'''

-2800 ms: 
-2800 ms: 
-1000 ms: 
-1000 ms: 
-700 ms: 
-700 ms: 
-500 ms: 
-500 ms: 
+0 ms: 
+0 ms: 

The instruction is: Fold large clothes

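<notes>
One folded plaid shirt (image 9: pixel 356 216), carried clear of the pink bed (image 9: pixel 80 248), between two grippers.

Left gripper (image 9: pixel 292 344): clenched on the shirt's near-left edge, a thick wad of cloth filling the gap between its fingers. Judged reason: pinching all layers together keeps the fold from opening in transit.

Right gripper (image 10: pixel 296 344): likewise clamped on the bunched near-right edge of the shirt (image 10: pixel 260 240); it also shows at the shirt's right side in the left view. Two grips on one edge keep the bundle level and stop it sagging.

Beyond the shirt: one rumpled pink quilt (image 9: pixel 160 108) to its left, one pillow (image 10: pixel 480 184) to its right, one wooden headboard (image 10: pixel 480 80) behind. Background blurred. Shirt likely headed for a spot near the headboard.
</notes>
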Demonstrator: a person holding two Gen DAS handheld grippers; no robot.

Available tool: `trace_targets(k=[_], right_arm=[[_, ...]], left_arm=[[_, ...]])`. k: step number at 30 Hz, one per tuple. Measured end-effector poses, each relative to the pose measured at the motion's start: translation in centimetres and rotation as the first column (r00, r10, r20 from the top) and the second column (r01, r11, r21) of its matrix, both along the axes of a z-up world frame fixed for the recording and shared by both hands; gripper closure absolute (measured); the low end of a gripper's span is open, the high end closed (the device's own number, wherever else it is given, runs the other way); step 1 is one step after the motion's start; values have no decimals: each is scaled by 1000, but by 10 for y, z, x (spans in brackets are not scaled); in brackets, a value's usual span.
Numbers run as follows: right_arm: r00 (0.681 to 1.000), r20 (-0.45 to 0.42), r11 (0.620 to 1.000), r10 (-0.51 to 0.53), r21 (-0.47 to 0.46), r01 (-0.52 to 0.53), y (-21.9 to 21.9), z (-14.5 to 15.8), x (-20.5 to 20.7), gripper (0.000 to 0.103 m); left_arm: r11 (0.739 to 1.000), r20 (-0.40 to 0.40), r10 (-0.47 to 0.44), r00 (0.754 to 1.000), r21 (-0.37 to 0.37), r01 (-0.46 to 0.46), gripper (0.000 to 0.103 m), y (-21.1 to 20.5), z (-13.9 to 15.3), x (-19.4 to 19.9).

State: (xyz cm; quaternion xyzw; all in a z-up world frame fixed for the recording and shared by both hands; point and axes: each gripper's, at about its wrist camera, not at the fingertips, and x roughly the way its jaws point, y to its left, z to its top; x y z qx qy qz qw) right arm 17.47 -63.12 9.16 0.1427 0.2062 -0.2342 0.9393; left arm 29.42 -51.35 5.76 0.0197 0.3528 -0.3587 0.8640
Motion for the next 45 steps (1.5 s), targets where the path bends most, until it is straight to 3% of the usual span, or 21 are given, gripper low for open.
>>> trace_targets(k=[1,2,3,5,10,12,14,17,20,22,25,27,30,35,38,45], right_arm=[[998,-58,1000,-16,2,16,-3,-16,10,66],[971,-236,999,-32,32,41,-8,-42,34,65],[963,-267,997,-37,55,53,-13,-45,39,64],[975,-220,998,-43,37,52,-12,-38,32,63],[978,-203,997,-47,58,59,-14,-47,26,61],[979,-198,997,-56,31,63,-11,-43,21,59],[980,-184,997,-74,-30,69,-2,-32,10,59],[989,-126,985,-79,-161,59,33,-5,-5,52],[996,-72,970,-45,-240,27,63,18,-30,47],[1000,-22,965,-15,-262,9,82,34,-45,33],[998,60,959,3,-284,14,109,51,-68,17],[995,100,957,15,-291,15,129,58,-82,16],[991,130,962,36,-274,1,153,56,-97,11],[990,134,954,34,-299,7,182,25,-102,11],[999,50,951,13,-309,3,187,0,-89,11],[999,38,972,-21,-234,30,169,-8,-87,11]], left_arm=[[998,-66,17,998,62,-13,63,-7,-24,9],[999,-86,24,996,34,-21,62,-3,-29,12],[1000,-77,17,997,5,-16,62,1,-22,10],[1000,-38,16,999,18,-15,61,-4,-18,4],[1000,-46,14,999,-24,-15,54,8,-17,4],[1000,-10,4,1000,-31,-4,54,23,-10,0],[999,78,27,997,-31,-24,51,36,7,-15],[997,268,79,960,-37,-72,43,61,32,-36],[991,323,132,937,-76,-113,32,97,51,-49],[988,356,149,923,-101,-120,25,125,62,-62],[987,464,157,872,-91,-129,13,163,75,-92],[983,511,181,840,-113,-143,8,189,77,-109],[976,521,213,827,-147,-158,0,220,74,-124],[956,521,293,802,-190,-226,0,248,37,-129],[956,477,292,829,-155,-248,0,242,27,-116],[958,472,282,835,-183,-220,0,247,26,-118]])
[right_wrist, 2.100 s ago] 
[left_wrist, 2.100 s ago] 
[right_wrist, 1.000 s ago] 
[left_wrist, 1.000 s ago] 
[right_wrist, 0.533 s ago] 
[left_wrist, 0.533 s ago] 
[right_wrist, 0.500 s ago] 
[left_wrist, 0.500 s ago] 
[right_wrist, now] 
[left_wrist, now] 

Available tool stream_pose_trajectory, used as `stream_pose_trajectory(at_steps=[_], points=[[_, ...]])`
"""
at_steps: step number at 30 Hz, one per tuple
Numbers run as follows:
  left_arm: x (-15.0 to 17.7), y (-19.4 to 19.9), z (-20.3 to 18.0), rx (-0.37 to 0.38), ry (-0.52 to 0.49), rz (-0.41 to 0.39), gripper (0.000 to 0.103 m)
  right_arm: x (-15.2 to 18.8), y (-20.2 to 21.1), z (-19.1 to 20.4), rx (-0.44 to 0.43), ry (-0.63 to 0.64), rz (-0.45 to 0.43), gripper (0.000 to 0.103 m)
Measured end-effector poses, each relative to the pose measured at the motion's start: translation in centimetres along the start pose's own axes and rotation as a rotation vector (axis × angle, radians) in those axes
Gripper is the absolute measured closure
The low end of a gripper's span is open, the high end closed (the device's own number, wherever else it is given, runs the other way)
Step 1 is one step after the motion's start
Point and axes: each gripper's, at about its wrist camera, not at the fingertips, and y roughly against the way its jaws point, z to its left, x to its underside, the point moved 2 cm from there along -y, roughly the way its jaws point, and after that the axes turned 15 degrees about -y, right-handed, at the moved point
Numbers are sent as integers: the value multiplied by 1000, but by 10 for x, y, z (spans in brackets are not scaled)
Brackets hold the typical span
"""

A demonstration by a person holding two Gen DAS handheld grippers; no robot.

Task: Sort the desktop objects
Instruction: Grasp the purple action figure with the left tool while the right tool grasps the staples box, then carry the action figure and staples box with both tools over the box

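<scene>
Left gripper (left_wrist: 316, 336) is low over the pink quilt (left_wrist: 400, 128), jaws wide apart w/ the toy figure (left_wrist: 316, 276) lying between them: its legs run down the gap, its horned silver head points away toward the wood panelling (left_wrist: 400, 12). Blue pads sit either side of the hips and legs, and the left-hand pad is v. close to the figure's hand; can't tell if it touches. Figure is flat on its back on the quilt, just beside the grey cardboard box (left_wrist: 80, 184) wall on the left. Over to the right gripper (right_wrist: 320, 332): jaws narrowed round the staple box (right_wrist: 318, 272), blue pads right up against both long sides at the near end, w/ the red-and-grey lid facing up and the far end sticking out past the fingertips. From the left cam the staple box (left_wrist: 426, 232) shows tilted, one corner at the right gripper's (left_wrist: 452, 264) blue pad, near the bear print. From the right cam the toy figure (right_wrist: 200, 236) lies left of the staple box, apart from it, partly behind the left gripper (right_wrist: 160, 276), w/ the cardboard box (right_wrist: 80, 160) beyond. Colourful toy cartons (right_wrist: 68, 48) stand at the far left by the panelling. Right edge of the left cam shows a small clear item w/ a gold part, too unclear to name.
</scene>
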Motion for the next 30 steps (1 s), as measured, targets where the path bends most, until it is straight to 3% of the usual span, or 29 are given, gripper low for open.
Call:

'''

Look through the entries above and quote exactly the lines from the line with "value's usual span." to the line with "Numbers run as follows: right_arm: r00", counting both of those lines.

Available tool: `trace_targets(k=[_], right_arm=[[_, ...]], left_arm=[[_, ...]])`. k: step number at 30 Hz, one per tuple. Measured end-effector poses, each relative to the pose measured at the motion's start: translation in centimetres and rotation as the first column (r00, r10, r20 from the top) and the second column (r01, r11, r21) of its matrix, both along the axes of a z-up world frame fixed for the recording and shared by both hands; gripper closure absolute (measured); the low end of a gripper's span is open, the high end closed (the device's own number, wherever else it is given, runs the other way); step 1 is one step after the motion's start; values have no decimals: each is scaled by 1000, but by 10 for y, z, x (spans in brackets are not scaled); in brackets, a value's usual span.
Numbers run as follows: right_arm: r00 (0.681 to 1.000), r20 (-0.45 to 0.42), r11 (0.620 to 1.000), r10 (-0.51 to 0.53), r21 (-0.47 to 0.46), r01 (-0.52 to 0.53), y (-21.9 to 21.9), z (-14.5 to 15.8), x (-20.5 to 20.7), gripper (0.000 to 0.103 m); left_arm: r11 (0.739 to 1.000), r20 (-0.40 to 0.40), r10 (-0.47 to 0.44), r00 (0.754 to 1.000), r21 (-0.37 to 0.37), r01 (-0.46 to 0.46), gripper (0.000 to 0.103 m), y (-21.1 to 20.5), z (-13.9 to 15.3), x (-19.4 to 19.9).

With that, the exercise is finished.